Thuiszorgbedrijf Alera zorgde eigenlijk vooral goed voor zichzelf. Alera uit Hengelo ging niet kapot aan de coronacris, zoals ze zelf verkondigden, maar aan gesjoemel met declaraties, het ontbreken van een deugdelijke administratie, onbehoorlijk bestuur en vermoedelijk paulianeus handelen. Die conclusie rijst op uit het nieuwe verslag dat curator Philippe Schol over Alera heeft gepubliceerd.
‘Alera Zorg failliet door besmettingsangst cliënten’
Alera werd op 18 december 2020 op eigen verzoek failliet verklaard door de rechtbank in Almelo. Naar buiten toe werd gecommuniceerd dat de coronacrisis tot het bankroet had geleid. ‘Wij leverden ongecontracteerde zorg aan voornamelijk allochtone cliënten,’ verklaarde directeur Hans Bos tegen regionale krant De Stentor. Uit angst door zorgmedewerkers besmet te raken, schortten veel cliënten de zorg van Alera op: zij zochten hulp bij thuiswonende familieleden. ‘Betalingsverplichtingen aan ons werden niet meer nagekomen,’ aldus Bos. Zie daar de oorzaak van het faillissement.
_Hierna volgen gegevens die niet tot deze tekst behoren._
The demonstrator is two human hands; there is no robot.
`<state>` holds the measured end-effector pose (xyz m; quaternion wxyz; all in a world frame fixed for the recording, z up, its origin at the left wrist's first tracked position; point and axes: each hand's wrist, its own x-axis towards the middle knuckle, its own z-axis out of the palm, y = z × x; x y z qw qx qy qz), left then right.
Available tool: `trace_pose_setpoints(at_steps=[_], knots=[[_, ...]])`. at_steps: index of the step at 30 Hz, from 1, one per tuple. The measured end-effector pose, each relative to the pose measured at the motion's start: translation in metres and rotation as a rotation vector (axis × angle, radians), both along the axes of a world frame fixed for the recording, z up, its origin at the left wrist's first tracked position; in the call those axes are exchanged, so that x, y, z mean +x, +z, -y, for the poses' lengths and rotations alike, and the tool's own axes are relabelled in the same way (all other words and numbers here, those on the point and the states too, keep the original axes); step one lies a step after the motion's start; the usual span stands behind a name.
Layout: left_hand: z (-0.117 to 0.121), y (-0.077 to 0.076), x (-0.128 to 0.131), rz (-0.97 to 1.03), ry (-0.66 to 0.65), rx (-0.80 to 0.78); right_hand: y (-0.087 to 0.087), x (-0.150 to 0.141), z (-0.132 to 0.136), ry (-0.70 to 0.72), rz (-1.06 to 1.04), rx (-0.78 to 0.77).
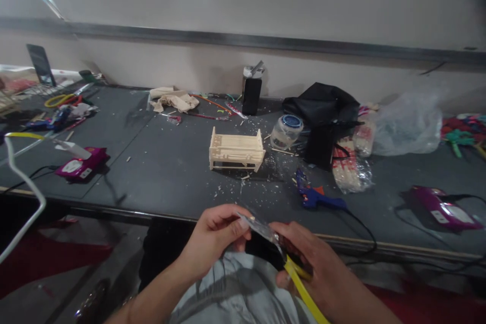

Zorgverzekeraars eisen een miljoen euro terug van Alera
Toch is dit niet het hele verhaal. Uit het spitwerk dat curator Philippe Schol heeft verricht, blijkt dat Alera met de rug tegen de muur stond. In het net verschenen vijfde faillissementsverslag rapporteert Schol dat de zorg die Alera bood niet voldeed ‘aan de (diverse) vereisten gesteld door de verzekeraars.’ Reden: ‘Een gebrek aan kennis en deskundigheid ten aanzien van de wijkverpleging die Alera Zorg BV inzet.’ Nadat uit nacontrole duidelijk werd dat de door Alera gedeclareerde bedragen niet correspondeerden met de indicatiestellingen van de overheid, eisten de zorgverzekeraars een miljoen euro terug. Was deze vordering de werkelijke reden van de faillissementsaanvraag?
Bestuurders Alera Zorg schonden boekhoudplicht
Schol vermoedt ook dat er sprake is van paulianeus handelen. Kort voor het faillissement deed de directie een deel van de inventaris van de hand. Toen de curator zich meldde bij het kantoor van Alera kwam hij niet meer dan ‘een bureau met stoel, kasten, een computer en overig kantoorgerief van geringe waarde’ tegen. Omdat ook de boekhoudplicht is geschonden (de jaarrekeningen van de vennootschap werden telkens te laat gedeponeerd) kan de curator de twee bestuurders van Alera hoofdelijk aansprakelijk stellen voor het tekort dat ruim 1,1 miljoen bedraagt.